Measuring Attribution in Natural Language Generation Models
This work addresses the need for reliable attribution assessment in NLG models, which is crucial for applications like conversational QA and summarization, though it appears incremental as it builds on existing evaluation practices.
The authors tackled the problem of evaluating whether natural language generation models produce verifiable information by introducing the Attributable to Identified Sources (AIS) framework, and they validated it through human evaluation studies across three tasks, suggesting it could serve as a common evaluation method.

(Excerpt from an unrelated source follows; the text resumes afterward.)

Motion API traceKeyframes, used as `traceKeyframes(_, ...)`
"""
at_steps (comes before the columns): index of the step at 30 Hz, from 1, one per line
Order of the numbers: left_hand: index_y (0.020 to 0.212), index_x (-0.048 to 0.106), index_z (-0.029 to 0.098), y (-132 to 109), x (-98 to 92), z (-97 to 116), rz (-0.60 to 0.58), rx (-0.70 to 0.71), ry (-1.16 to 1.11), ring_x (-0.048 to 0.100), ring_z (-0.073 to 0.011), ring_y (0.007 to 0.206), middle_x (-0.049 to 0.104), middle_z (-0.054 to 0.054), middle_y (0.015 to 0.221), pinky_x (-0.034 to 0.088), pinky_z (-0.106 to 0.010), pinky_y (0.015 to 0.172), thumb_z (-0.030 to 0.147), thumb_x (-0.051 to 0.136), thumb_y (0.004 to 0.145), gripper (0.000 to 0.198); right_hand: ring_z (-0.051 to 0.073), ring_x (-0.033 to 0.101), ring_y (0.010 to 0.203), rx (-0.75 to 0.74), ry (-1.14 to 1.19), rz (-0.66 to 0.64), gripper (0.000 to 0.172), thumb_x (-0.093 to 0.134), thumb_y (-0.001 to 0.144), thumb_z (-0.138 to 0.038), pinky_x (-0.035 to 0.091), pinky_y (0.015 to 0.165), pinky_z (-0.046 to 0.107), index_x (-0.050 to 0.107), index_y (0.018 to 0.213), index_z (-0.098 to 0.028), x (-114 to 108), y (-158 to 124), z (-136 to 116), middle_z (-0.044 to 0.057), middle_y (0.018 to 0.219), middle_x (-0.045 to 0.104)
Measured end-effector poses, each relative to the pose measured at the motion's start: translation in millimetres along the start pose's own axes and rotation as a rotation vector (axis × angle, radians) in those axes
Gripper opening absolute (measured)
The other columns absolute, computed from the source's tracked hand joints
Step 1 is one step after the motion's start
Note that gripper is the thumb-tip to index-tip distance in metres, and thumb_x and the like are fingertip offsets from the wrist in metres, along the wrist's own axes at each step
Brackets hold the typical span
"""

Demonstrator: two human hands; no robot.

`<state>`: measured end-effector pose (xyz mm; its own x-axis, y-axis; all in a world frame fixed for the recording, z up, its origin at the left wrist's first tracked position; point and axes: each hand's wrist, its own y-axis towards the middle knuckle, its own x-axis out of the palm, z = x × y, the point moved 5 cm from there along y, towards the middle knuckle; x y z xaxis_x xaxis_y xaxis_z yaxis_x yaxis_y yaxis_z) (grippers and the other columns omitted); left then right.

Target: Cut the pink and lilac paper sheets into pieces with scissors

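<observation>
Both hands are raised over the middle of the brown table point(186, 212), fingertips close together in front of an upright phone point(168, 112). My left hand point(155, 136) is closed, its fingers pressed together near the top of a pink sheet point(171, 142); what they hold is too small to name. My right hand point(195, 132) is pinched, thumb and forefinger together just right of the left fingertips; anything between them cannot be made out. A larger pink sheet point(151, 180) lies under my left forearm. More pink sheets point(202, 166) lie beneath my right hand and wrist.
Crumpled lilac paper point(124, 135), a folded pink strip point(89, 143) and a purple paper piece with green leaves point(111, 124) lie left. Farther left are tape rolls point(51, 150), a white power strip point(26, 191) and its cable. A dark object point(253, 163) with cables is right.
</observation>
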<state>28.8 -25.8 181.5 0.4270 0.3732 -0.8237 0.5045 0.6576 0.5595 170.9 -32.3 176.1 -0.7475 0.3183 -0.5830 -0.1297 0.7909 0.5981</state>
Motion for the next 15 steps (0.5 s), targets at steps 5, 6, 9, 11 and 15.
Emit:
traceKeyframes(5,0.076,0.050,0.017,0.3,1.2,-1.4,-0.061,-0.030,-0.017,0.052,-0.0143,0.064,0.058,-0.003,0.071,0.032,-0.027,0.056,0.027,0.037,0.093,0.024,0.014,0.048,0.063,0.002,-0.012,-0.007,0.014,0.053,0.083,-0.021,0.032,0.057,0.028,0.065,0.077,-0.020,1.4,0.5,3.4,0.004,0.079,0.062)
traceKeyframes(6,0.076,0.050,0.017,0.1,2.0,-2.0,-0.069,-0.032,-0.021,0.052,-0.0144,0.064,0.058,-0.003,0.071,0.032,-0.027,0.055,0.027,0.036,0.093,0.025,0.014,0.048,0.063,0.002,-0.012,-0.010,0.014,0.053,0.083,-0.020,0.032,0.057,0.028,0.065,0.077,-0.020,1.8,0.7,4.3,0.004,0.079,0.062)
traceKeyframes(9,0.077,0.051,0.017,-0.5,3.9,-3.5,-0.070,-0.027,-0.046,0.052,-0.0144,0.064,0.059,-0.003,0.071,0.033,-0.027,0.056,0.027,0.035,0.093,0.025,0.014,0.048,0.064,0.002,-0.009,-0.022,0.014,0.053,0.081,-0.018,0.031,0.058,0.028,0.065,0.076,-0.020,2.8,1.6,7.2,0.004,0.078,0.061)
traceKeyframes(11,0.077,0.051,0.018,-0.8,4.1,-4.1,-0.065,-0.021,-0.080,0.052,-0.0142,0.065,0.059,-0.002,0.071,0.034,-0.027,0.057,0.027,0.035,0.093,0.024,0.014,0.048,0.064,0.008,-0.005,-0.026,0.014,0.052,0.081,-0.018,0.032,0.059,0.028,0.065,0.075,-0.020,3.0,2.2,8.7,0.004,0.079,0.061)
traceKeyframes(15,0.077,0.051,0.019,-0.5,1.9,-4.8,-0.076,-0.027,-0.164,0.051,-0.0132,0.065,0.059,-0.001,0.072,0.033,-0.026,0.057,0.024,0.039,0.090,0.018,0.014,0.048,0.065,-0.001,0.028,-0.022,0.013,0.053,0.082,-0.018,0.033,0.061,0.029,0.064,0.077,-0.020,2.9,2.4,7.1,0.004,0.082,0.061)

With recent improvements in natural language generation (NLG) models for various applications, it has become imperative to have the means to identify and evaluate whether NLG output is only sharing verifiable information about the external world. In this work, we present a new evaluation framework entitled Attributable to Identified Sources (AIS) for assessing the output of natural language generation models, when such output pertains to the external world. We first define AIS and introduce a two-stage annotation pipeline for allowing annotators to appropriately evaluate model output according to AIS guidelines. We empirically validate this approach on generation datasets spanning three tasks (two conversational QA datasets, a summarization dataset, and a table-to-text dataset) via human evaluation studies that suggest that AIS could serve as a common framework for measuring whether model-generated statements are supported by underlying sources. We release guidelines for the human evaluation studies.